▶ _Work item_: The reply must contain exactly the lines below from the one with "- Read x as" down to the one with "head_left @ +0", both included, and nothing more; please omit the pictures.

▶ _Dataset content_:
==============================

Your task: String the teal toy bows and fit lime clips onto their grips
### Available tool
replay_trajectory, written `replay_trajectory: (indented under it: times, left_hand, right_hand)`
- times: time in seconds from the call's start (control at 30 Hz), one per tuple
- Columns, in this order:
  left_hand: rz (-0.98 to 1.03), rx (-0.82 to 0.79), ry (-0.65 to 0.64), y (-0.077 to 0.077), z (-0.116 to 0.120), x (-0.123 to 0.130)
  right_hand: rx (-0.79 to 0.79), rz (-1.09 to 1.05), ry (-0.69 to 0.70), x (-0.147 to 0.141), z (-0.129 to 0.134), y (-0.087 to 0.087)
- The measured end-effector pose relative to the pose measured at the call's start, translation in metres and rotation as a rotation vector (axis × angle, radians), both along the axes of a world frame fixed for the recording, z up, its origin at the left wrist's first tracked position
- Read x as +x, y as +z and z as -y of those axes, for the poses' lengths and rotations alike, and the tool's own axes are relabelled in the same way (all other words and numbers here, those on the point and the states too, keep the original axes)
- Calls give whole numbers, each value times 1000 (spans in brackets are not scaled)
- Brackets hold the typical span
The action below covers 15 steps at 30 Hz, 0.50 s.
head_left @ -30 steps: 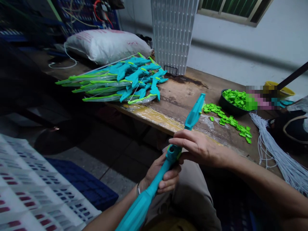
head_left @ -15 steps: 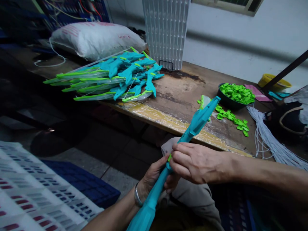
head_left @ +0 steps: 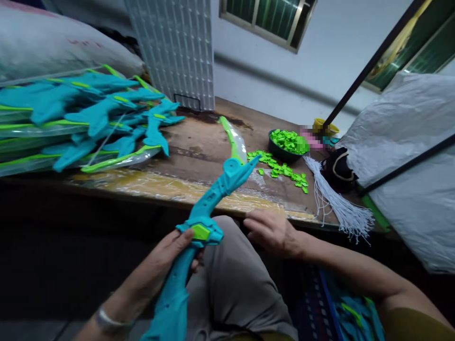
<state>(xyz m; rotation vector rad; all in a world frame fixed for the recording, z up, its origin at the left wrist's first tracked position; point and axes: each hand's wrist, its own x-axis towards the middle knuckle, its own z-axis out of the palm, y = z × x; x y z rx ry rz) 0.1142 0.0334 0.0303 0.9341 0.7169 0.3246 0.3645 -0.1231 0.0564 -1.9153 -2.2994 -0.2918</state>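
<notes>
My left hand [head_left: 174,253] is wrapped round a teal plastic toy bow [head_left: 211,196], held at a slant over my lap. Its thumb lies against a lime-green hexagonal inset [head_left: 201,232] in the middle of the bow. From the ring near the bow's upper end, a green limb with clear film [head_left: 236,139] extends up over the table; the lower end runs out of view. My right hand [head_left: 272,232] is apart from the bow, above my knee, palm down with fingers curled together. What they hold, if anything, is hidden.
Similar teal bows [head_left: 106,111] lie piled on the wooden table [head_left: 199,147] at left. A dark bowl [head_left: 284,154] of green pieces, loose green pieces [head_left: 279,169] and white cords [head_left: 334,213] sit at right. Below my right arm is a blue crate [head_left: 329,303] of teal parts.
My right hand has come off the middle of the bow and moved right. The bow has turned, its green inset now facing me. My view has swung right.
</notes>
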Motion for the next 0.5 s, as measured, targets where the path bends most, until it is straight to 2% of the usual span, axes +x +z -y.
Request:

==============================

▶ _Task solution_:
- Read x as +x, y as +z and z as -y of those axes, for the poses' lengths and rotations alike, and the tool's own axes are relabelled in the same way (all other words and numbers here, those on the point and the states too, keep the original axes)
- Calls give whole numbers, each value times 1000 (spans in brackets are not scaled)
- Brackets hold the typical span
The action below covers 15 steps at 30 Hz, 0.50 s.
head_left @ -30 steps: 
head_left @ -15 steps: 
head_left @ +0 steps: 

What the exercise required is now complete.